Prior month +1.4% revised to +1.7%

The factory orders for the month of October came in better-than-expected but still negative at -0.1% versus -0.4% estimate.

  • the prior month was revised higher to 1.7% from 1.4%
  • factory orders Ex transportation came in at 0.8% versus a revised 1.1% (was +0.7%)
  • durable goods orders for October final came in at -0.8% versus -1.0% estimate. The preliminary reading was -1.2%
  • durable goods ex transportation came in higher at 0.9% versus 0.4% originally reported
  • Cap Goods orders nondefense ex-air came in at 0.3% versus -0.5% in the preliminary estimate.
  • Cap Goods orders nondefense ex-air came in at 1.1% versus 0.4% preliminary estimate

Other details are showing:

  • motor vehicle orders increase 1.3% versus unchanged in September
  • orders for machinery rose 1.9% after 0.8% gain in September, but mining, oil field and gas field machinery orders fell 1.4% but that was after soaring 20.2% in September.
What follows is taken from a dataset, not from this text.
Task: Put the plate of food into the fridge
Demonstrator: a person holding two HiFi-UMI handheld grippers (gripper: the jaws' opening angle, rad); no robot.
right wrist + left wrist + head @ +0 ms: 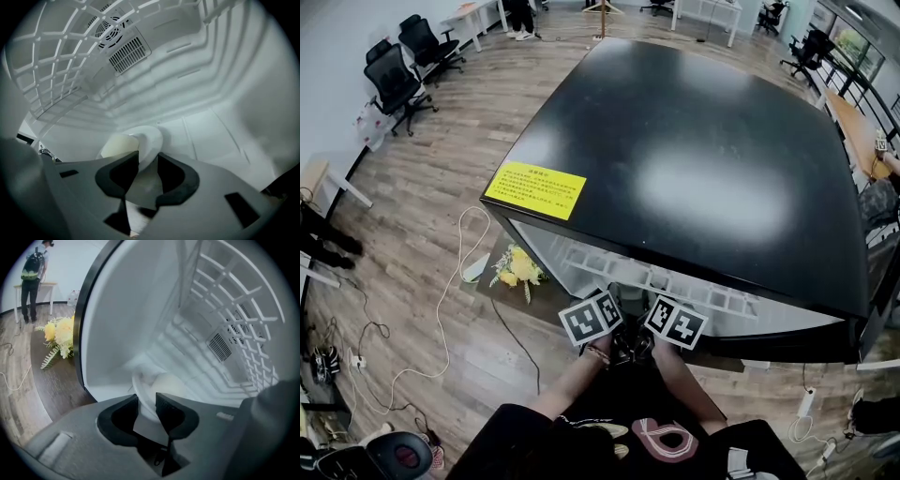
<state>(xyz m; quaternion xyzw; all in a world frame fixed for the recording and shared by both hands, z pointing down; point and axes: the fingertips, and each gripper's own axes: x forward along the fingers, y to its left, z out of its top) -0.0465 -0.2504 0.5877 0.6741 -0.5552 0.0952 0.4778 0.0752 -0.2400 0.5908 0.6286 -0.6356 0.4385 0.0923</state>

We have been seeing a pickup in the Baker Hughes oil rigs lately as a prices rebounded
  • business spending on equipment increased at the fastest pace in three years in the third quarter. Manufacturing makes up 12% of the US economy - helped by expectations for lower corporate taxes. A 7% decline in the dollar against the main trading partners is also helping the export sector.

Overall the numbers were better than expectations. However there is little in the way of market action.

The USDJPY remains below the 113.00 level. The 200 bar MA on the 4-hour chart comes in at that level. The line has been breached a few times today, with a high break of 113.083. Not much momentum on moves above. The pair is trading at 112.86 currently.